Tüm bunlarla birlikte ABD’ye tasını tarağını topla ve ülkemi terk et deme vakti gelmiştir. Zeytin Dalı Operasyonunda verdiğimiz her şehidin kanında ABD’nin parmak izi vardır. O parmağı kırmanın izi de okyanusa gömmenin vakti gelmiştir. Türkiye’de bulunan 15 üs ivedi bir şekilde çok sıkı denetim altına alınmalıdır. Ve belli bir plan dâhilinde de ülkeden şutlanmalıdır. Bu hareket, içerde zayıflayan ABD’nin sınır ötesi düşüşünün de işaret fişeği olacaktır.
En ihtiyaç olduğumuz zamanda Patriot’nu geri çeken NATO’nun da, Leopar tanklarının modernizasyonu sözleşmesini iptal eden Almanya’nın da, PKK’ya binlerce tır ve binlerce kargo uçağı silah veren ABD’nin de Türkiye’de üs bulundurmasına izin vermenin bir anlamı yok. Onlar, tüm bu teçhizatları bizim sadece törenlerde kullanmamızı istiyor. Düşman kapımıza dayandığında bırakın katkı vermeyi, kapıyı içeriden açarak en büyük alçaklığı yapıyorlar.

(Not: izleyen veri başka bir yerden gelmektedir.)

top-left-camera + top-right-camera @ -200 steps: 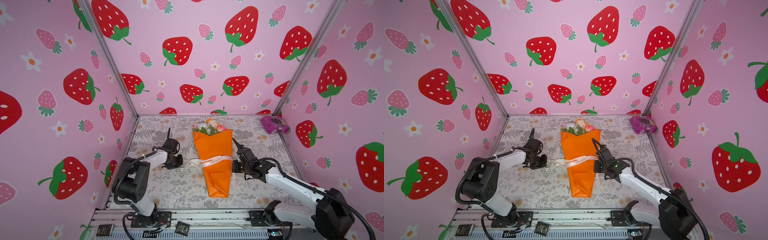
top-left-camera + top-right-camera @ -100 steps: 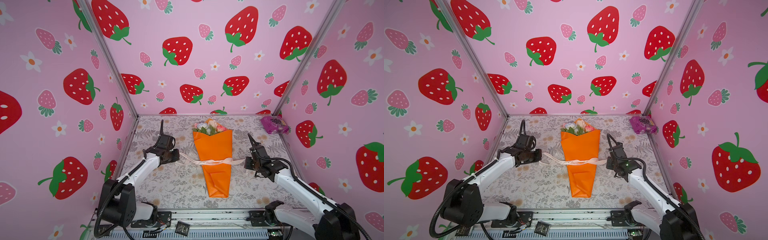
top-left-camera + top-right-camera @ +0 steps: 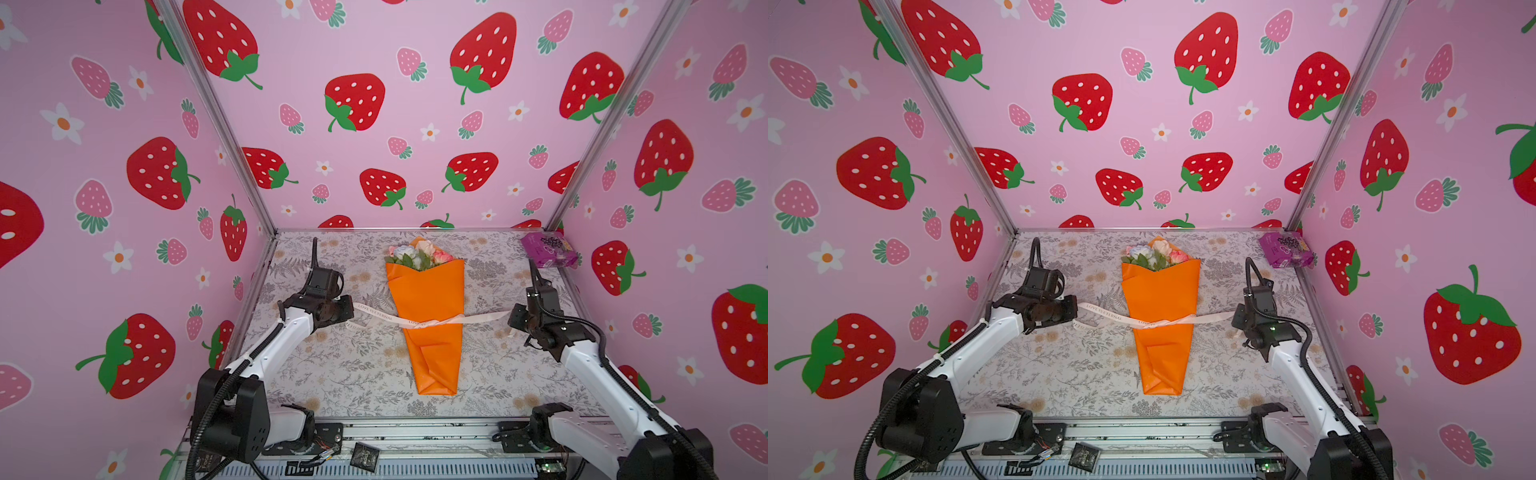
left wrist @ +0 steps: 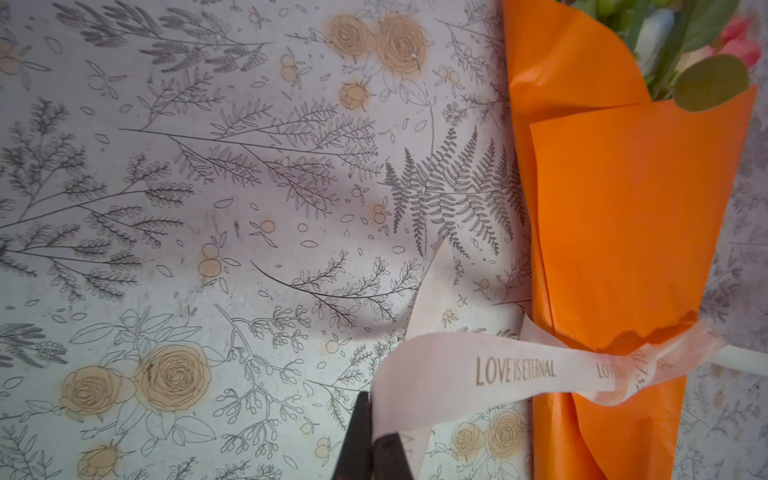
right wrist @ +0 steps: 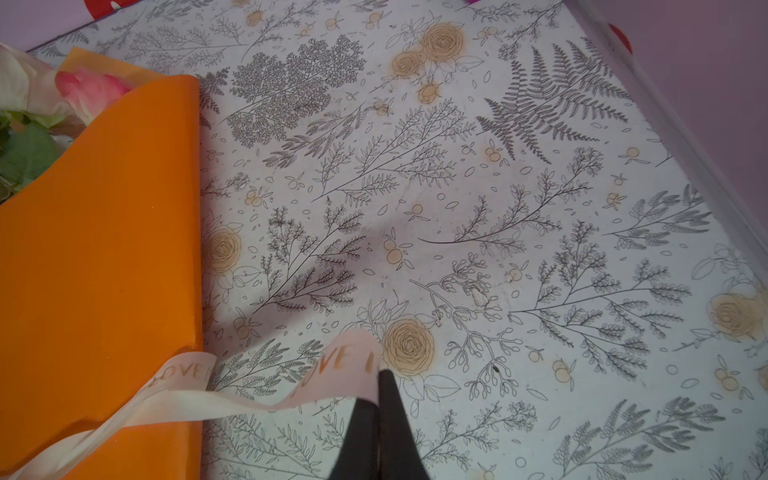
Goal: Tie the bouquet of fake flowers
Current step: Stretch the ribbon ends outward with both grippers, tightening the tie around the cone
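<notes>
Orange wrapping paper (image 3: 428, 291) forms 1 cone around the bouquet (image 3: 1160, 295), which lies flat in the middle of the floral-printed table (image 3: 332, 374). Its open end points to the back wall and its folded tip to the front edge. At least 3 flower heads (image 3: 419, 249) show at the open end, pale, peach and pink, with green leaves. They are bunched too closely for a sure count.

1 pale ribbon (image 3: 382, 316) printed "LOVE IS ETERNAL" crosses the cone a little below its middle, where the paper is cinched and the 2 ends cross in 1 knot. The 2 ends run out to opposite sides.

The left gripper (image 3: 351, 309) is pressed together on the left end. In the left wrist view the ribbon (image 4: 457, 370) passes between its 2 dark fingers (image 4: 355, 436). The right gripper (image 3: 514, 316) pinches the right end, seen at its tips in the right wrist view (image 5: 378, 411).

1 purple packet (image 3: 548, 249) sits in the far right corner, well apart from the bouquet.
</notes>
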`<action>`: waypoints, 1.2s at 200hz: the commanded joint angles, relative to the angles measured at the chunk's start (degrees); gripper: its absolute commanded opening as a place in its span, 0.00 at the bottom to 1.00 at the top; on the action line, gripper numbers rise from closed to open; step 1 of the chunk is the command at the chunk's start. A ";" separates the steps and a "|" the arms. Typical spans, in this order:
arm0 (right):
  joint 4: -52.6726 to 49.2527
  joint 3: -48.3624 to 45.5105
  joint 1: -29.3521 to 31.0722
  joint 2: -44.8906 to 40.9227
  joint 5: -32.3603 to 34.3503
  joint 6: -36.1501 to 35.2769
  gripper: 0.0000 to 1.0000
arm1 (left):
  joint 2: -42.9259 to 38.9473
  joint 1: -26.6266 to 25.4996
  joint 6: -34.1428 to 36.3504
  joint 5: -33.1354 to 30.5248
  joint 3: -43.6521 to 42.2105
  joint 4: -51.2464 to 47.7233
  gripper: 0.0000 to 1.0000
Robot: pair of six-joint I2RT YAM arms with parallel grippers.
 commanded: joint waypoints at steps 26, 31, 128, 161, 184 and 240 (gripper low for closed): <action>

İncirlik başta olmak üzere tüm NATO ve ABD üsleri kapatılmalıdır. Bize bu yaptıklarından daha büyük kötülük yapamazlar. Zaten yapacak güçleri ya da cesaretleri olsa bir saniye bile beklemezler. Şu an yaptıkları savaşı vekilleri değil, kendileri yapardı.
Öyleyse üslerini de sırtlarına yükleyerek kovalım gitsin. Bu utancı taşımaya ne gerek var?